Si te casas conmigo, soy tu esposa;
si no, moriré tu doncella. Puedes negarte
a que sea tu compañera, mas, quieras o no,
seré tu sierva.
LUISA: ¿No te han contado lo de la Bárbara? [...] ¡Es una desgracia! Al presente
cuando come y bebe alimenta á dos cuerpos. [...] Se lo tiene bien merecido.
¿Quién le hace ir tanto tiempo colgada del brazo de aquel tunante? En el
paseo en la aldea, en los bailes, siempre quería ser la primera. Continuamente
él la obsequiaba con tortas y buen vino. ¡Se creía ser sobradamente hermosa y
era tan desvergonzada, que no dudaba ni un solo instante en aceptar los
regalos que él le hacía! ¡Todo eran mimos, y bromitas! Ya es cosa sabida
aquello de, tantas veces va el cántaro á la fuente, que al fin se quiebra. [...]

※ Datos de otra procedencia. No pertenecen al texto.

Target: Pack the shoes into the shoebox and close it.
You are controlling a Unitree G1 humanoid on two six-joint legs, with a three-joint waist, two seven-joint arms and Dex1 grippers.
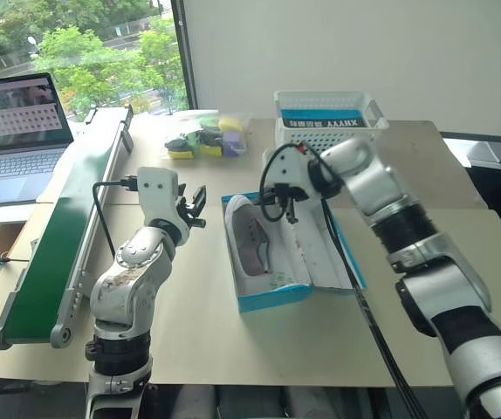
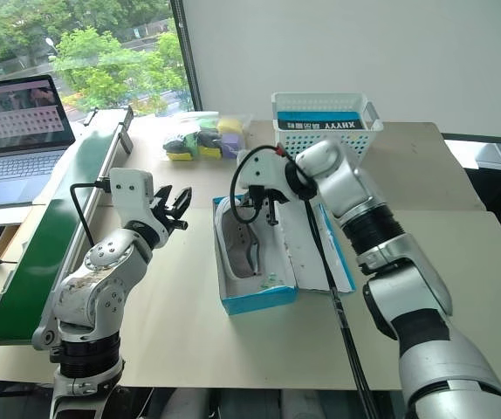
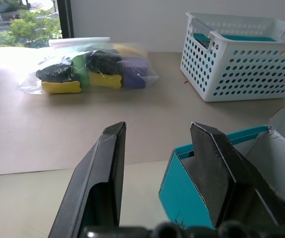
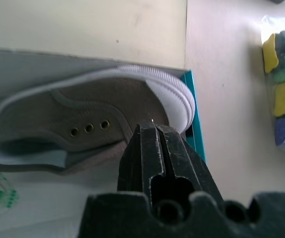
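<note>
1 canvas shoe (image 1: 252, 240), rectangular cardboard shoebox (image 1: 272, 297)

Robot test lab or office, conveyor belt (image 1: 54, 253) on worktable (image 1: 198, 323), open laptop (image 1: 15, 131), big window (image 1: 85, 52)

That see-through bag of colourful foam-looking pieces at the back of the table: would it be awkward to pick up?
Probably floppy: the bag is thin crinkled plastic, so it would likely sag around a grip. The pieces inside look like sponge, so it is likely light. They lie loose and may shift; the film could be slippery.
</note>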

¡Aun la compadeces! Mientras que nosotras estábamos junto al torno, vigiladas
por nuestras madres, ella se divertía hablando con su amante, ya en el umbral
de la puerta, ya entre los árboles; para ellos las horas corrían con suma
rapidez. Al presente no le queda otra cosa que hacer que doblarla cabeza y
arrepentirse. [¿Él se casará con ella?] ¡Buen tonto seria si tal hiciese! Un joven
como él, puede aspirar a mucho. Además, se ha marchado ya. [...] Si ella se
casase con él, peor aún. Los jóvenes le arrancarían la corona y nosotras
echaríamos paja recortada en frente de la puerta de su casa. (vase.)